■ Problem to solve ■
Give the data below again exactly, and drop each picture from it.

******************************

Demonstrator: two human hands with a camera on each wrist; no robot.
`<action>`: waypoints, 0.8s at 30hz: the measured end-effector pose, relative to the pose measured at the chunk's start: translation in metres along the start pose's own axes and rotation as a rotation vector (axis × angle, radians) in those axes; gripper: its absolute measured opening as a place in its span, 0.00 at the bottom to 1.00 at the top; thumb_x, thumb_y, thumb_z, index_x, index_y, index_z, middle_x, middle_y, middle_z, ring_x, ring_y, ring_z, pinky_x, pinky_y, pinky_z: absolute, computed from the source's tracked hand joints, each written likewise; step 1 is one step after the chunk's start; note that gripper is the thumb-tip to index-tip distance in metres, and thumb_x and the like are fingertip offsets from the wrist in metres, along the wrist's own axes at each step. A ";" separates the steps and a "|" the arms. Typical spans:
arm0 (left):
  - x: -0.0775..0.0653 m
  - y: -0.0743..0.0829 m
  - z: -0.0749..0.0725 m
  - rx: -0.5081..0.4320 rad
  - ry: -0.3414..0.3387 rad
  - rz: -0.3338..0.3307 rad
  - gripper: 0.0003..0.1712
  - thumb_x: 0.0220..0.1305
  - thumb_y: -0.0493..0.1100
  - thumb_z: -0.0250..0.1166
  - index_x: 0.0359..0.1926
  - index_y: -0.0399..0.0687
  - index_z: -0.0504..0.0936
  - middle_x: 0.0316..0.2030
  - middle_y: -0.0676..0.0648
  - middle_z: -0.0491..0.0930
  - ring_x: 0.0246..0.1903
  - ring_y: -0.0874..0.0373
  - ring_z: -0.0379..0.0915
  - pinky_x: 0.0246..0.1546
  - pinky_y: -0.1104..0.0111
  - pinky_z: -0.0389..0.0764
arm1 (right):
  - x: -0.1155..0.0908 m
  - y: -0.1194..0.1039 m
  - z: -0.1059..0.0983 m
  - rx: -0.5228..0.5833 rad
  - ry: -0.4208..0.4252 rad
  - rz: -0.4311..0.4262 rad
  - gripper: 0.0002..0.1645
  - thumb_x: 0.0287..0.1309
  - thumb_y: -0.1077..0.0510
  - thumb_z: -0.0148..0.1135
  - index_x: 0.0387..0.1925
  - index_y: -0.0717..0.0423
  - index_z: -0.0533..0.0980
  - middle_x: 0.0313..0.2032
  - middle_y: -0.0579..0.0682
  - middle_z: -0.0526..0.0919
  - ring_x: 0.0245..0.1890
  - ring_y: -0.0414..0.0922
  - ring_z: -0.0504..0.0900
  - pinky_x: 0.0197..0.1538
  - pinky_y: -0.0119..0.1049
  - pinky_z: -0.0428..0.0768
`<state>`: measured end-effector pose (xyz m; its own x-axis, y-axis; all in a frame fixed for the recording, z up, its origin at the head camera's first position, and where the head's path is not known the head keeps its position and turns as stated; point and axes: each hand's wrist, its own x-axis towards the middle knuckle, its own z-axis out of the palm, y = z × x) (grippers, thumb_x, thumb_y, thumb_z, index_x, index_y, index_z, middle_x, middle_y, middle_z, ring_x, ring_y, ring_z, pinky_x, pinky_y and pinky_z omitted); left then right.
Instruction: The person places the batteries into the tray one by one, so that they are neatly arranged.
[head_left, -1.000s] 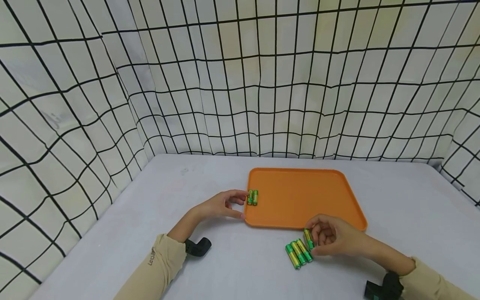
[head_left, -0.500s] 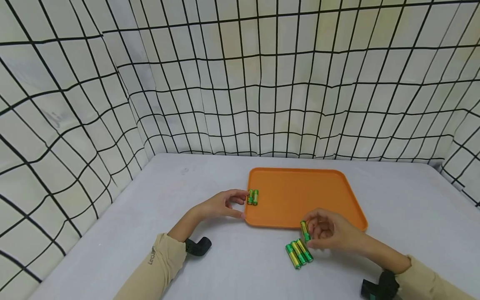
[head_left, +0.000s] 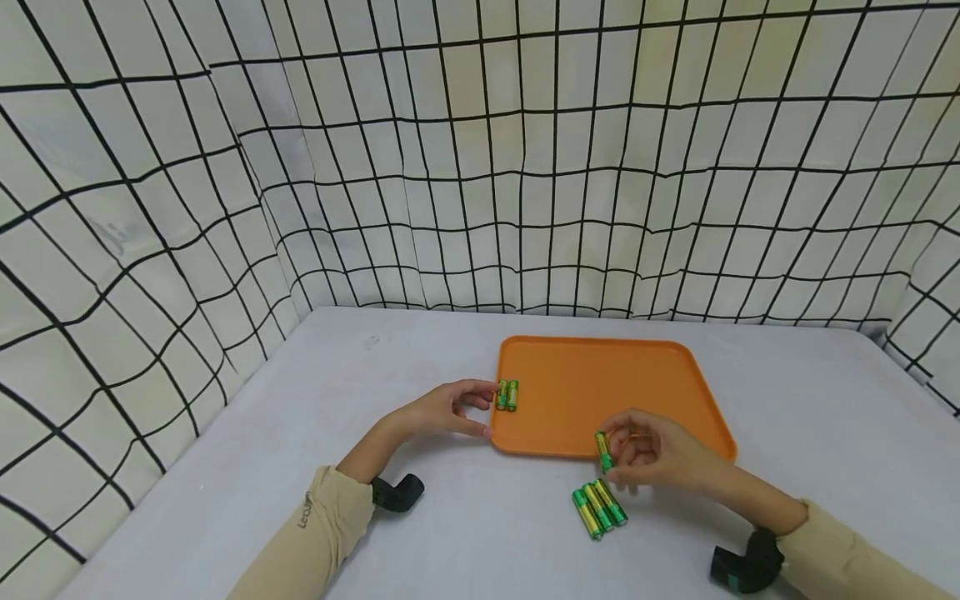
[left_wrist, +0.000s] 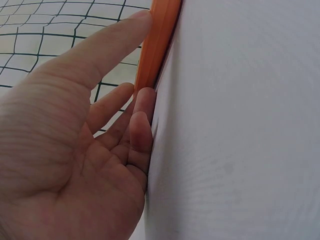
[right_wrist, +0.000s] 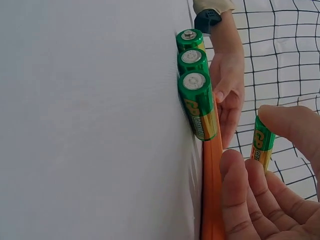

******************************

■ Written response ■
Demonstrator: two human hands with a camera on each wrist; no robot.
`<action>`: waypoints, 0.8s at 30hz: the measured end-effector pose, relative to the pose measured at the chunk's start: translation in metres along the start pose's own axes and rotation as a rotation vector (axis × angle, radians) in those axes; gripper: its absolute measured opening as a place in its span, 0.00 at the bottom to 1.00 at the top; thumb_x, thumb_y, thumb_z, index_x, index_y, index_z, middle_x, middle_y, middle_z, ring_x, ring_y, ring_z, pinky_x, pinky_y, pinky_z: absolute, computed from the source's tracked hand joints, each written likewise; step 1 is one step after the chunk's start; note that gripper is the thumb-tip to index-tip distance in metres, and thumb_x and the like are fingertip offsets from the wrist in metres, along the wrist's own axes at each step. A ";" separates the steps and a "|" the arms. Typical spans:
arm0 (left):
  - x: -0.0775..0.0653 m
  - y: -0.0743..0.0829 m
  - z: -0.0749..0.0725 m
  - rx: -0.5081..0.4320 rad
  - ry: -0.3414..0.3387 rad
  - rz: -0.3338..0.3307 rad
  - gripper: 0.0003..0.1712
  - thumb_x: 0.0220..0.1305
  - thumb_y: -0.0493..0.1100
  - thumb_z: -0.0250..0.1166
  - index_x: 0.0359..0.1926
  - index_y: -0.0399..0.0687
  - index_z: -0.0504..0.0936
  - middle_x: 0.0316..0.2030
  - middle_y: -0.0676..0.0648
  - middle_z: -0.0491..0.0930
  - ring_x: 0.0246..0.1903
  - ring_y: -0.0874..0.0373
  - ring_z: -0.0379..0.0915
  - pinky_x: 0.0246..0.1546
  - pinky_y: -0.1104..0.0111
  - pinky_z: -0.0389..0.0764
arm1 (right):
  - x: -0.1155..0.0908 m
  - y: -0.1194..0.1039 m
  - z: -0.1059..0.0983 m
  - rx: -0.5228..0.5833 rad
  - ry: -0.4208..0.4252 rad
  - rz: -0.4311..0.4262 rad
  - gripper: 0.0002..0.1645
  - thumb_x: 0.0287..0.1309
  - thumb_y: -0.1077..0.0510
  - thumb_z: -0.0148..0.1135
  - index_x: 0.0387..0.1925
  - index_y: -0.0717..0.0423
  - index_z: -0.0533..0.0980
  - middle_x: 0.0313..0.2032
  - middle_y: -0.0579..0.0682
  - middle_z: -0.0526..0.0919
  - ring_x: 0.0245..0.1890
  - ring_y: -0.0414..0.0922
  - ring_z: -0.0504..0.0900
  - pinky_x: 0.0197..0.1538
  - pinky_y: -0.0119..0.1049
  - pinky_z: -0.0428..0.0768
`<state>`: measured end-effector pose (xyz m; its own x-axis, y-axis; all in a frame fixed for the recording, z up, its origin at the head camera's first position, and where the head's path is not known the head keeps its position and turns as stated; point and axes: each hand's wrist, its own x-axis towards the middle knuckle, its own z-axis out of the palm, y = z × x) (grippers, thumb_x, thumb_y, thumb_z, index_x, index_y, index_z, middle_x, middle_y, middle_z, ring_x, ring_y, ring_z, pinky_x, pinky_y and pinky_z omitted); left then right.
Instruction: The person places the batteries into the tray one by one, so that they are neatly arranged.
[head_left, -1.000s] 
[head_left, -0.500s] 
[head_left, +0.000s] 
[left_wrist, +0.000s] 
[right_wrist, +0.000s] 

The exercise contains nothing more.